**Task details**. Should a line below contain the word "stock", report it.
■ ■ ■ ■ ■ ■ ■
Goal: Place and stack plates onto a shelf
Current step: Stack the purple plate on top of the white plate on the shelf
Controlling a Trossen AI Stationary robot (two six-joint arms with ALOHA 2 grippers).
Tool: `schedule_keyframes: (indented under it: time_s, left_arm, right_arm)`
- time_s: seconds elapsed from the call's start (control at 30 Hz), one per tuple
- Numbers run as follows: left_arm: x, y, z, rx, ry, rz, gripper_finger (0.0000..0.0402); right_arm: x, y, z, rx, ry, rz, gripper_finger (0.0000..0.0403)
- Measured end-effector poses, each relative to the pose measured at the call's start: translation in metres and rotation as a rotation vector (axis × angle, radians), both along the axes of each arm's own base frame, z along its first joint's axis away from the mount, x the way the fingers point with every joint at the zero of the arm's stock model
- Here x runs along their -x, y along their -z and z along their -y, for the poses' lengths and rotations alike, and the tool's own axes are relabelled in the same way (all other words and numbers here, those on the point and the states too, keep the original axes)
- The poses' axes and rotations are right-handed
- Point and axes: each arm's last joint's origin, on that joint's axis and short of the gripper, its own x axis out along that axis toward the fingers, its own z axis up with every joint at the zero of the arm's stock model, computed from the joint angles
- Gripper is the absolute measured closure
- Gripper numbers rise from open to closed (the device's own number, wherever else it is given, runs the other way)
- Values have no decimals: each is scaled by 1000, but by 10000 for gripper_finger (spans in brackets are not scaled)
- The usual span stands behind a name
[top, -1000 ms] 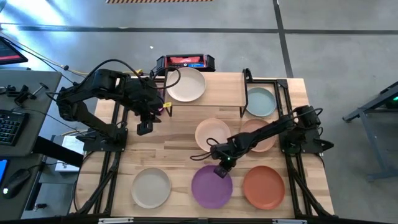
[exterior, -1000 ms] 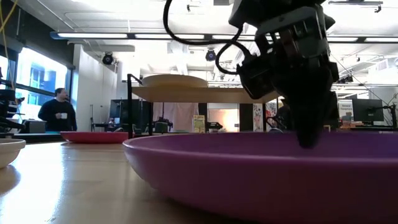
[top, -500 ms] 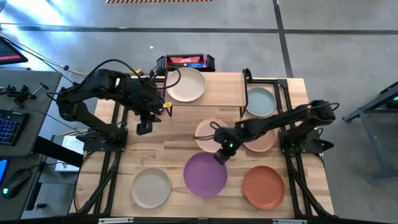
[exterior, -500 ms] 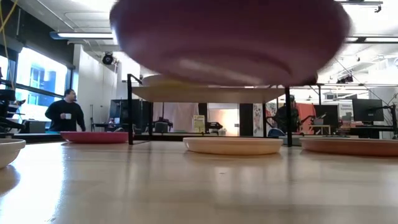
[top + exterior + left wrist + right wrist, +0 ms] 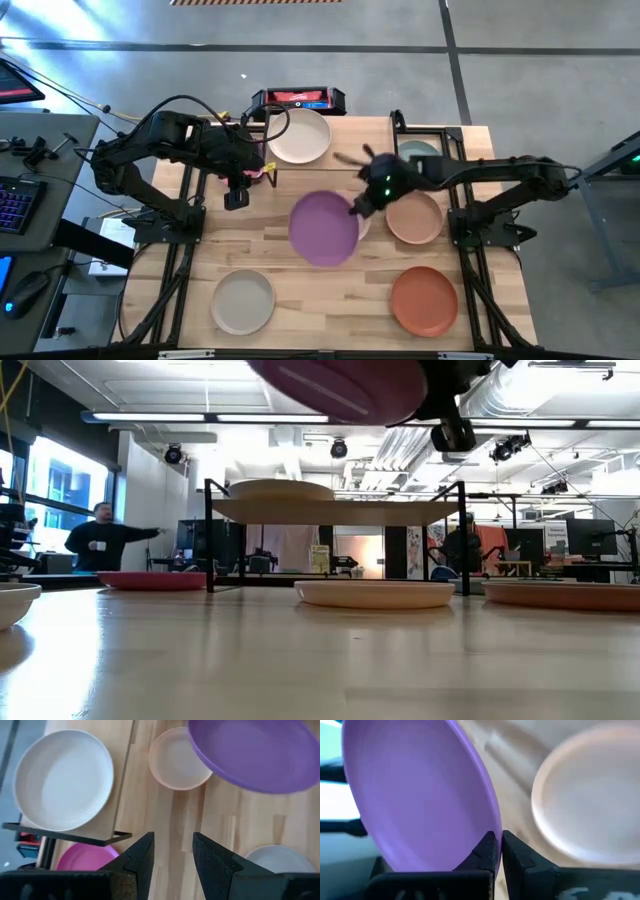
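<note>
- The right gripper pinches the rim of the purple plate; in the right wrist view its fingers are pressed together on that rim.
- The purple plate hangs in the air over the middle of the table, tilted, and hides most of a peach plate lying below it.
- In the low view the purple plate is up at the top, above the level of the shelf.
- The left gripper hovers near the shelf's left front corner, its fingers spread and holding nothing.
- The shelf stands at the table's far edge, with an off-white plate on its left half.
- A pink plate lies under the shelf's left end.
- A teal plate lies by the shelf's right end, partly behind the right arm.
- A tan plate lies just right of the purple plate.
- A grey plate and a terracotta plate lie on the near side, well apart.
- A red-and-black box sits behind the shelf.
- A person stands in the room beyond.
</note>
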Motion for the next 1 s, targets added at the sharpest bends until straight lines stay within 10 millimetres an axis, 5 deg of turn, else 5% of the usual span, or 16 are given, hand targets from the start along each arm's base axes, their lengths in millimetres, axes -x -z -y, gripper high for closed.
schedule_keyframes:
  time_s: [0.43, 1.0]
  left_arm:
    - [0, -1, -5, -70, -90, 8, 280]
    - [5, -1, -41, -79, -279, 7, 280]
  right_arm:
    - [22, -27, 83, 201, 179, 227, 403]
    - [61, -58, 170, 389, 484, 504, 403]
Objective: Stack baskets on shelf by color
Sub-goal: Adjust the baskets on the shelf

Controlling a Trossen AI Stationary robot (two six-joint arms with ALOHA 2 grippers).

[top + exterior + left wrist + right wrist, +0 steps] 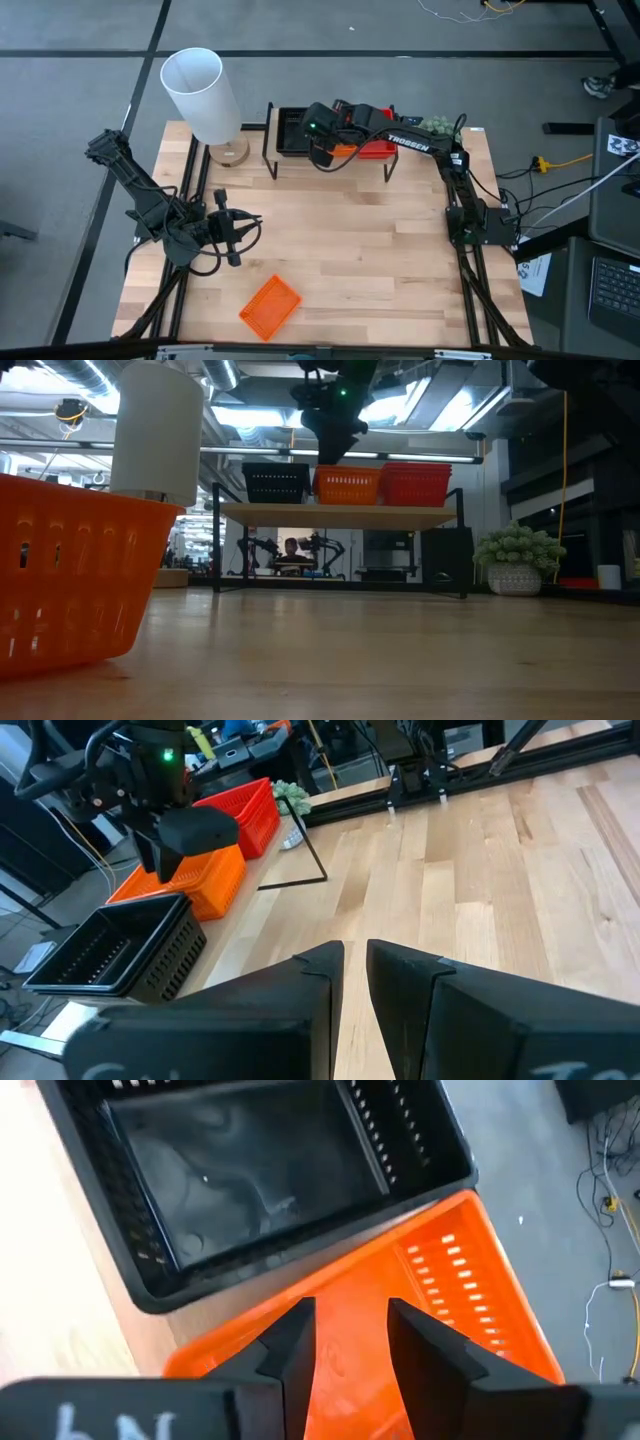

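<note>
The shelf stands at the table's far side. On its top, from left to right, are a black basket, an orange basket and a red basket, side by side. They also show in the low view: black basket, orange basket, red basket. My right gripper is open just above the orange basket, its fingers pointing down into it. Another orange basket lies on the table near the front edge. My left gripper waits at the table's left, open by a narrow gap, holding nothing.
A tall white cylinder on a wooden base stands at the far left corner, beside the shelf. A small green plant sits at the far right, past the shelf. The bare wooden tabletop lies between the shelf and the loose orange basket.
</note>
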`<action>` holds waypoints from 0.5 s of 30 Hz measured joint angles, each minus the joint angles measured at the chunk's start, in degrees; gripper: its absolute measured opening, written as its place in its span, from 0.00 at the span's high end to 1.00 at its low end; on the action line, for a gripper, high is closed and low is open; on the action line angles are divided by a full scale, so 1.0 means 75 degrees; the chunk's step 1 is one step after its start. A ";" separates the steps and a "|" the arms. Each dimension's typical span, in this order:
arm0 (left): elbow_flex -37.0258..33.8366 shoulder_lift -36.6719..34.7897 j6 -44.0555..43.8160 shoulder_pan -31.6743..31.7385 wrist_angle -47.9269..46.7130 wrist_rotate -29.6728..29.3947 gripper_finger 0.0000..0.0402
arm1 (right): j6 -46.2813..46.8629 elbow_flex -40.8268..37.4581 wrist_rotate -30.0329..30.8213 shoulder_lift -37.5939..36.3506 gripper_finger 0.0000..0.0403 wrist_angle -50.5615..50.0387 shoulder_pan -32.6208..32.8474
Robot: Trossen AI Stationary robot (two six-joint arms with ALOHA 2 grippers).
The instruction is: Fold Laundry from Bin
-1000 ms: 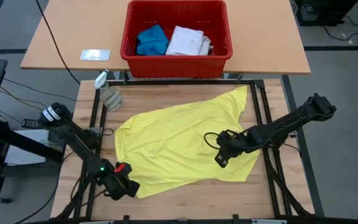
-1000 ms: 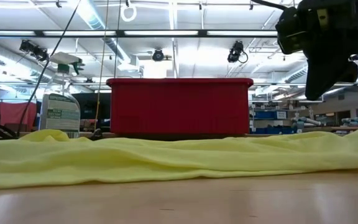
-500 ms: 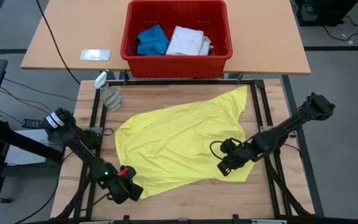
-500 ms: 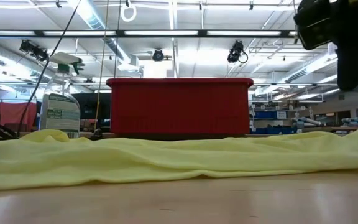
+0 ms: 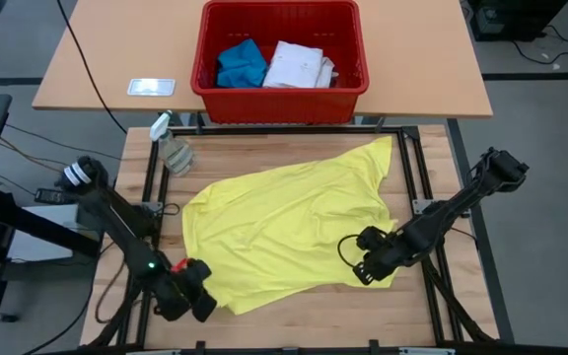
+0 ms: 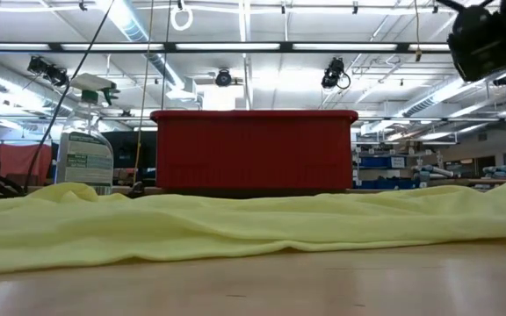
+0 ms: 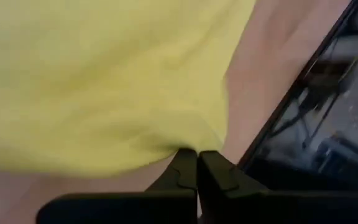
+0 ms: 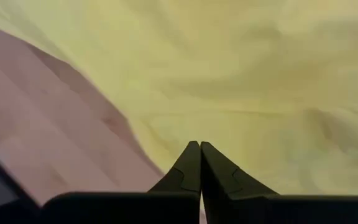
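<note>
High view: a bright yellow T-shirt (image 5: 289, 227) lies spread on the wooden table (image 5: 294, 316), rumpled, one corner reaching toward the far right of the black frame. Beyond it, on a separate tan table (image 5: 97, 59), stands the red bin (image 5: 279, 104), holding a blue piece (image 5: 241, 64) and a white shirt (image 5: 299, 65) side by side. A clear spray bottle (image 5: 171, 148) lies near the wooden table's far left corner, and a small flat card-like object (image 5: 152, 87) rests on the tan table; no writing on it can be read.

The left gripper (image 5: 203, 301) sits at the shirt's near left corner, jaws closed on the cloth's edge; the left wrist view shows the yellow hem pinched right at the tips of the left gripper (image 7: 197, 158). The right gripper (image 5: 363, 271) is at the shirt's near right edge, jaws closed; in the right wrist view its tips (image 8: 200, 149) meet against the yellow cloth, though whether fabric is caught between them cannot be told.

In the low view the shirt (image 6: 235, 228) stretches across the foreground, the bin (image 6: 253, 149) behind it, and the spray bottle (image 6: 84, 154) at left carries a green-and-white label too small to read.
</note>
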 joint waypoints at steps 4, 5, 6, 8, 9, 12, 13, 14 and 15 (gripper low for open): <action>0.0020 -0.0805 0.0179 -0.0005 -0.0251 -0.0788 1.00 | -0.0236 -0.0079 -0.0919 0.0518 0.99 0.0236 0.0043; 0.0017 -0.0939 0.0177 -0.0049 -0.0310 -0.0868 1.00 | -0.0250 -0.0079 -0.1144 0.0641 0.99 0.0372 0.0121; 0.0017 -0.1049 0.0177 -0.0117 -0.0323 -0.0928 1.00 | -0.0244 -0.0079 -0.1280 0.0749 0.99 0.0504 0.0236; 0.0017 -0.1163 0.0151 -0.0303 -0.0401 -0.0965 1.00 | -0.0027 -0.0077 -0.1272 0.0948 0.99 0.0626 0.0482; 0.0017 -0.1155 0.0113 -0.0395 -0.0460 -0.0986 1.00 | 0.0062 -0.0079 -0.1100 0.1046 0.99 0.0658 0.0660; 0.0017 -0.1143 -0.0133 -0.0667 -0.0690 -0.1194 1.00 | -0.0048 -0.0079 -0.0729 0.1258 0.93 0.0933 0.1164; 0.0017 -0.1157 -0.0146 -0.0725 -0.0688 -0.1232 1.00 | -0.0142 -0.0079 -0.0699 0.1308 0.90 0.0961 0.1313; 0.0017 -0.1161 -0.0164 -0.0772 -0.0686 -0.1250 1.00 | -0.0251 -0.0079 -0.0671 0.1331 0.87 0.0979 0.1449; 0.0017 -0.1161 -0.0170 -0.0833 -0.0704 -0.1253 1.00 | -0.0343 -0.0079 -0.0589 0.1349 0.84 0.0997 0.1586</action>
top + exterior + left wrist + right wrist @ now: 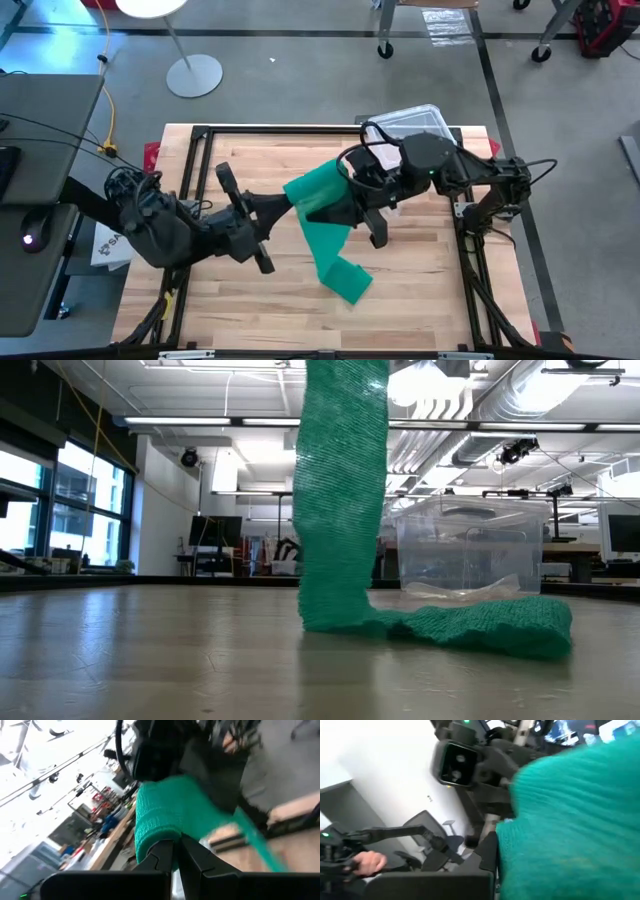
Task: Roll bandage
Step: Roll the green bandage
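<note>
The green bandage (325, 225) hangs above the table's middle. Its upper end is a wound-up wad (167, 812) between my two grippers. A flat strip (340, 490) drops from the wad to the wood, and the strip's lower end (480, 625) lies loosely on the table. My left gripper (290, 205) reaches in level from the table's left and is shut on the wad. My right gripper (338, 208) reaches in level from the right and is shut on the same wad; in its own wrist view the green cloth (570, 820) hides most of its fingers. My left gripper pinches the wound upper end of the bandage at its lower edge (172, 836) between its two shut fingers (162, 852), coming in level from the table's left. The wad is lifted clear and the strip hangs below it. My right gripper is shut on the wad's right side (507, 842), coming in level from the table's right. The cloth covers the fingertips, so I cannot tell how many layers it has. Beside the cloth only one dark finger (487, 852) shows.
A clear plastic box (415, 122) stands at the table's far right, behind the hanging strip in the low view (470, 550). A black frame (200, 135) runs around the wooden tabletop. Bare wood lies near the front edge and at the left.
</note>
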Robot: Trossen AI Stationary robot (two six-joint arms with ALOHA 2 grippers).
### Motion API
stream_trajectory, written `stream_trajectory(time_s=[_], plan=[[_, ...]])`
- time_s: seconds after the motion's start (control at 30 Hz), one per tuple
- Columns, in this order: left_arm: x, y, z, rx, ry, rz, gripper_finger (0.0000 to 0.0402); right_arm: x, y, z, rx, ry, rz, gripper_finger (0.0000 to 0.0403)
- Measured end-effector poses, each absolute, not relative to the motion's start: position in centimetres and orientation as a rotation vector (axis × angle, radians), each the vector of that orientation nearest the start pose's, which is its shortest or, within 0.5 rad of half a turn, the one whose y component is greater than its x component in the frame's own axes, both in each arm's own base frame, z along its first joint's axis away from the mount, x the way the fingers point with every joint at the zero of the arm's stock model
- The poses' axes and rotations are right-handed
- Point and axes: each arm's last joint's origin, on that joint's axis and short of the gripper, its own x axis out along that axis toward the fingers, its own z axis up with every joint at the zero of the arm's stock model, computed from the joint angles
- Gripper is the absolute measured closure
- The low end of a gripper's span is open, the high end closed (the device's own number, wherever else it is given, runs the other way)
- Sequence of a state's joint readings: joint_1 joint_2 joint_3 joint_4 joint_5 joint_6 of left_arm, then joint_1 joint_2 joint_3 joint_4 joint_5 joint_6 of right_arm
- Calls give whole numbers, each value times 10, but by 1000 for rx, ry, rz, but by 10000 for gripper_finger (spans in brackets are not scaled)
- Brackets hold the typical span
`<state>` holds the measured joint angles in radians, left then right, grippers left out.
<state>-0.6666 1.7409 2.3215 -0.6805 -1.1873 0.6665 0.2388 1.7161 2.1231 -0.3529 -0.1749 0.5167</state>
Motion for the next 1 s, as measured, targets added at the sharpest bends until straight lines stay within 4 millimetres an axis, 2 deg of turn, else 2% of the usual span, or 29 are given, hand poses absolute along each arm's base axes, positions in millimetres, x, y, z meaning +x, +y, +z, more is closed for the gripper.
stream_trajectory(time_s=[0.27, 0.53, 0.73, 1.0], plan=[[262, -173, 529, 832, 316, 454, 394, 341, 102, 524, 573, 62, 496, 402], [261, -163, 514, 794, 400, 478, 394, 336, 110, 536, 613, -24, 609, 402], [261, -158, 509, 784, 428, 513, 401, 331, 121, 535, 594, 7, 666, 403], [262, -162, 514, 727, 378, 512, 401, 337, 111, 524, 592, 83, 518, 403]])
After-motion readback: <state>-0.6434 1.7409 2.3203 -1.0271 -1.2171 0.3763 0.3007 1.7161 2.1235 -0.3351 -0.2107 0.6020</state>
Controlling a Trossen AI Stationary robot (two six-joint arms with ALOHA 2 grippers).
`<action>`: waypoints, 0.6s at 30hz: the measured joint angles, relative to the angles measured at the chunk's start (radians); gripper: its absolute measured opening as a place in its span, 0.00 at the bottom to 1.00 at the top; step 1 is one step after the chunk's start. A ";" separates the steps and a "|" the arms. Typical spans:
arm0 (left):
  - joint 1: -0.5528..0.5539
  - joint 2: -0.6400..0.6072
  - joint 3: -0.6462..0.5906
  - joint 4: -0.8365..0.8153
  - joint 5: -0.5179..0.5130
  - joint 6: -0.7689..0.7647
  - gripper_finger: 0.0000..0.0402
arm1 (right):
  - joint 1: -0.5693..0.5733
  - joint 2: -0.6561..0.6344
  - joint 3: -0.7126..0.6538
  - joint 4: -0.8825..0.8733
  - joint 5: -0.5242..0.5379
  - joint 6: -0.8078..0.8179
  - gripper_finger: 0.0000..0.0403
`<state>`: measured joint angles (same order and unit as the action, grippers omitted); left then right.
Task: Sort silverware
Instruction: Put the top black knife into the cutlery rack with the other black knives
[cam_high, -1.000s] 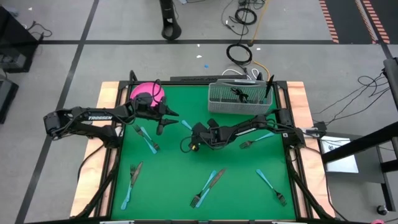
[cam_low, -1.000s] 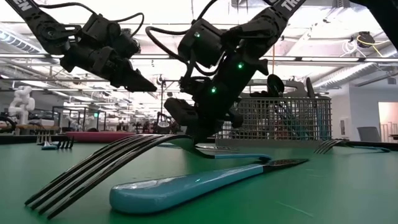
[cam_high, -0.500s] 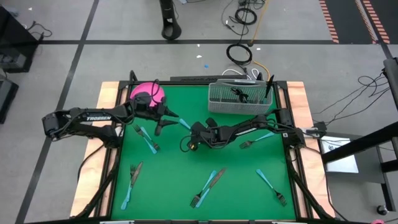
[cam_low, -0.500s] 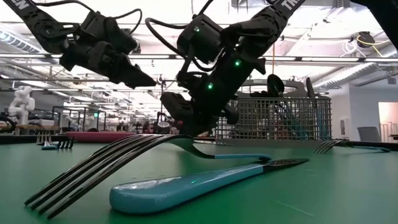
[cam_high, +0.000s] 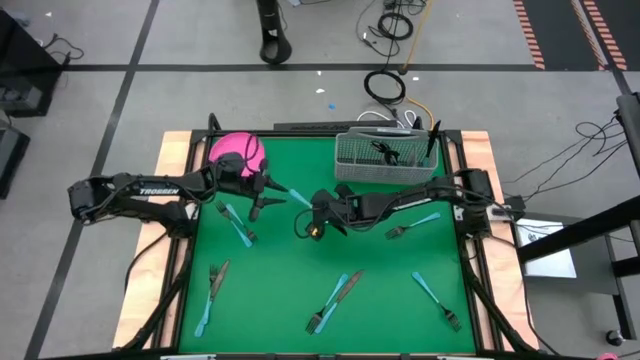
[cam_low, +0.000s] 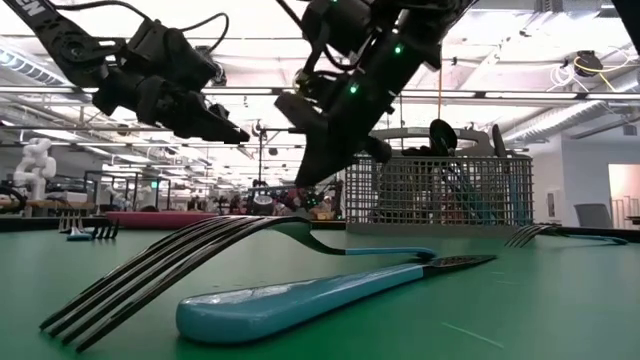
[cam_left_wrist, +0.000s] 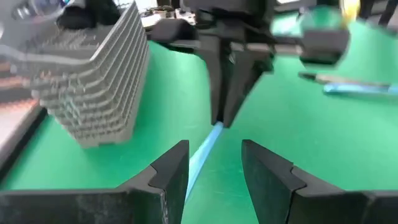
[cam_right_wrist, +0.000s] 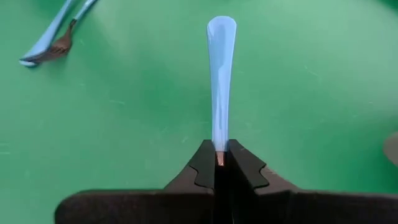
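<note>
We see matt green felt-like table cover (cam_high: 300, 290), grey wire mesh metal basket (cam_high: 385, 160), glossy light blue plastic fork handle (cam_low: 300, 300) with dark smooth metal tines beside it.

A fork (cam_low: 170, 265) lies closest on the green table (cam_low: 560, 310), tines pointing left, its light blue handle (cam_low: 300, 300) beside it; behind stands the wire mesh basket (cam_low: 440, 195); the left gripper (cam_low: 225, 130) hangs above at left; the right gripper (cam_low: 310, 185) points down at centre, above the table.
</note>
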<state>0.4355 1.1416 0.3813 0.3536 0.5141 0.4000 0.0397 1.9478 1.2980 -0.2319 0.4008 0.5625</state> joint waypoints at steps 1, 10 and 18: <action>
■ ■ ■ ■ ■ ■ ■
**Task response**.
- Measured end-effector poses, each relative to the pose measured at the call's start: translation in metres and rotation as a rotation vector (axis × angle, radians), both along the axes of each arm's own base frame, z along its first joint's axis away from the mount, x the way the fingers point with every joint at the zero of the arm's stock model
- Point and axes: each arm's last joint's origin, on that joint's axis and short of the gripper, its own x axis out along that axis toward the fingers, its own z axis up with every joint at the zero of the arm's stock model, computed from the joint angles
- Measured end-effector poses, each absolute, not relative to the motion's start: position in centimetres and orientation as a rotation vector (axis × angle, radians), each the vector of that orientation nearest the start pose's, which is its shortest or, within 0.5 rad of half a turn, the one whose y component is greater than its x component in the frame's own axes, both in each arm's own base frame, z along its first joint's axis away from the mount, x the way the fingers point with every joint at the zero of the arm's stock model
- Point and axes: each arm's last joint's origin, on that joint's axis and short of the gripper, its own x axis out along that axis toward the fingers, its own z axis up with every joint at the zero of the arm's stock model, computed from the joint angles

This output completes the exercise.